Like the BASE programs, it is a tool to do many different tasks. It will
expand a datafile to include more data, create a fragment of a file, post
transactions into a file, merge one or more files into another file, and will
create records in the target file during execution.
The task of moving data from any file, to any file (provided they have
something in common) consists of four steps:
1. Identify the source and target files.
The files are selected in the same manner as the BASE programs, and you may
opt to move data from the records contained in a MARKER file created by the
base programs, or all records in the source file.
2. Identify the record pairs.
The record pairs can be entered from the keyboard, or automatically found.
3. Identify the data to be moved, and the format to be used.
If you are moving string data you may replace the current data recorded, if
any, with the value being moved, or append that value to the current value
stored in the target record.
If you are moving numeric data, you may add, subtract, multiply, divide,
or replace the data now stored, if any.
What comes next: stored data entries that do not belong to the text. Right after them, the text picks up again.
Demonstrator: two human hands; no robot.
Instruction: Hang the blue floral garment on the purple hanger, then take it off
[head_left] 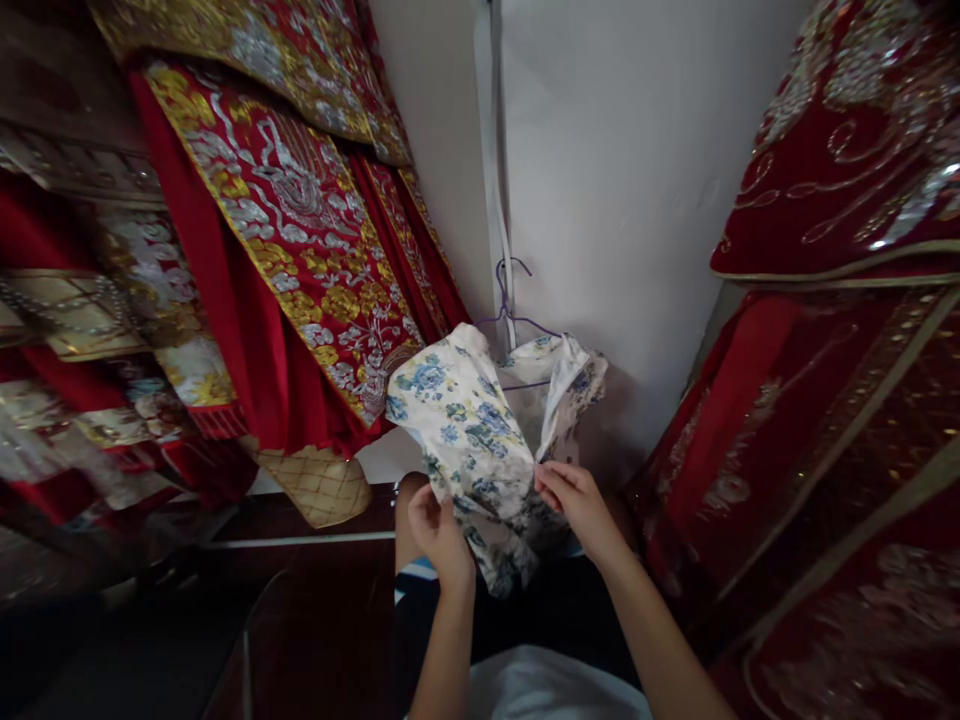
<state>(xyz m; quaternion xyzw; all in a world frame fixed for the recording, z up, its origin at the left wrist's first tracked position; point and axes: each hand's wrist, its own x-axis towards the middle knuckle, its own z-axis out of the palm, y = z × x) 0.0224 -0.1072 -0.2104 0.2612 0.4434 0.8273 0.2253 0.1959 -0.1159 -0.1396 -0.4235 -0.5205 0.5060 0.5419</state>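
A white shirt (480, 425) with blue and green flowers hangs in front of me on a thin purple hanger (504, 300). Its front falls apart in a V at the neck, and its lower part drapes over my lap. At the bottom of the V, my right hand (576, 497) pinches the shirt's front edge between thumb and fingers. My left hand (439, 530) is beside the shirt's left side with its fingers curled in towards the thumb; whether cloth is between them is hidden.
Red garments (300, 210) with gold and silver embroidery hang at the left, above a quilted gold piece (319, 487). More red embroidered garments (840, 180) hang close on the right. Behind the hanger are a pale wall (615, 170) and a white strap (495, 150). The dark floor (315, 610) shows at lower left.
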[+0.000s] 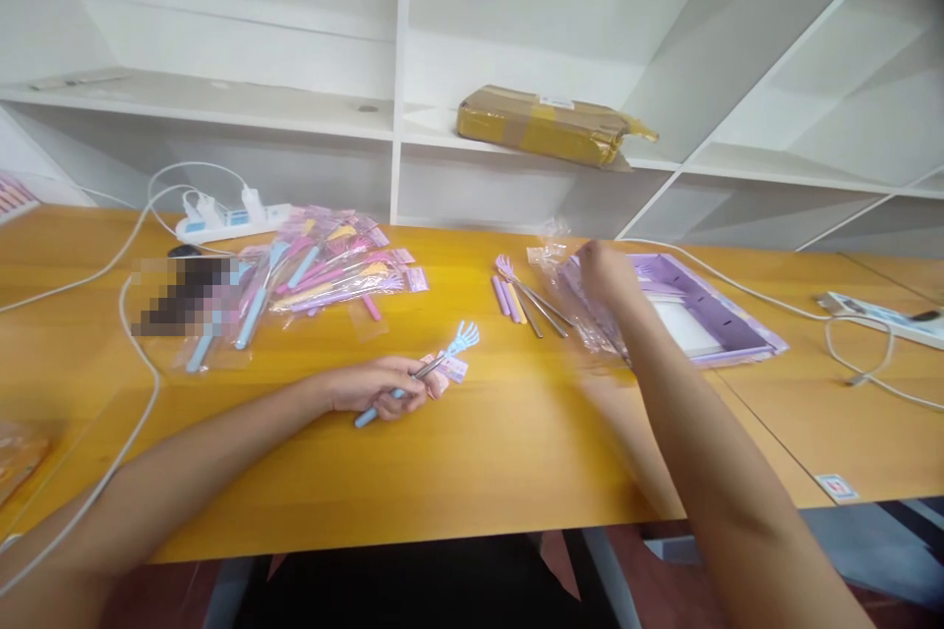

If you divide, and there is a zero in
the source field ALL DATA TRANSFER within that record pair will be aborted, and
an error message will be written to the printer.
4. Execute the inter-file update.
The screen will be active during execution, and tell you what's going on.
Since numbers 1 and 4 above are fairly self-explanatory, the two sections to
follow describe number 2, IDENTIFY RECORD PAIRS, and number 3, IDENTIFY MOVE
DATA in more detail.
RECORD PAIR IDENTIFICATION
Automatic record pair definition can be done by the program. The basis of the
pairs can be the user-assigned record numbers, or the content of a field in the
source record, and the matching content of a field in a target record.
This package can be used to produce permanent, on-screen report/histories of
the activity in several datafiles over a certain period. We may have thirty
stores, and wish to record a sales history by month.
We have thirty datafiles that detail the DYNAMIC sales of each store, and they
are updated daily. They contain weekly totals that are updated weekly, and
monthly totals that are updated monthly.
After the monthly MACRO is run we want to take the months totals out of the
DYNAMIC file, and place them in a separate file, on a floppy, that will be the
history file for the month.
The copy program will move the data from the HD to the floppy, and cross the
formats of the files. There is no set way to accomplish the above task, you
might do it a thousand ways. The copy program will create a record in the new
file for each of the stores, move whatever data into it you wish, and place it
in the new file in the segment you specify.
You also might have a file containing orders received, and which store they
went to. You might want to move data from the records in it to the records for
the stores. Each of the orders would contain a store number, and it would be
used to match the data to the record to that store.
In the above cases, the records in one file relate in some way to the records
in another. If one is changed it either affects or changes the other.
STATIC relational processing permanently relates the records to each other. If
a record is updated, the relational records in other files are automatically
changed at the same time. These relationships, and their formulas, must be
defined at the time the files are installed, and can not be modified without
modification of the formats of the files.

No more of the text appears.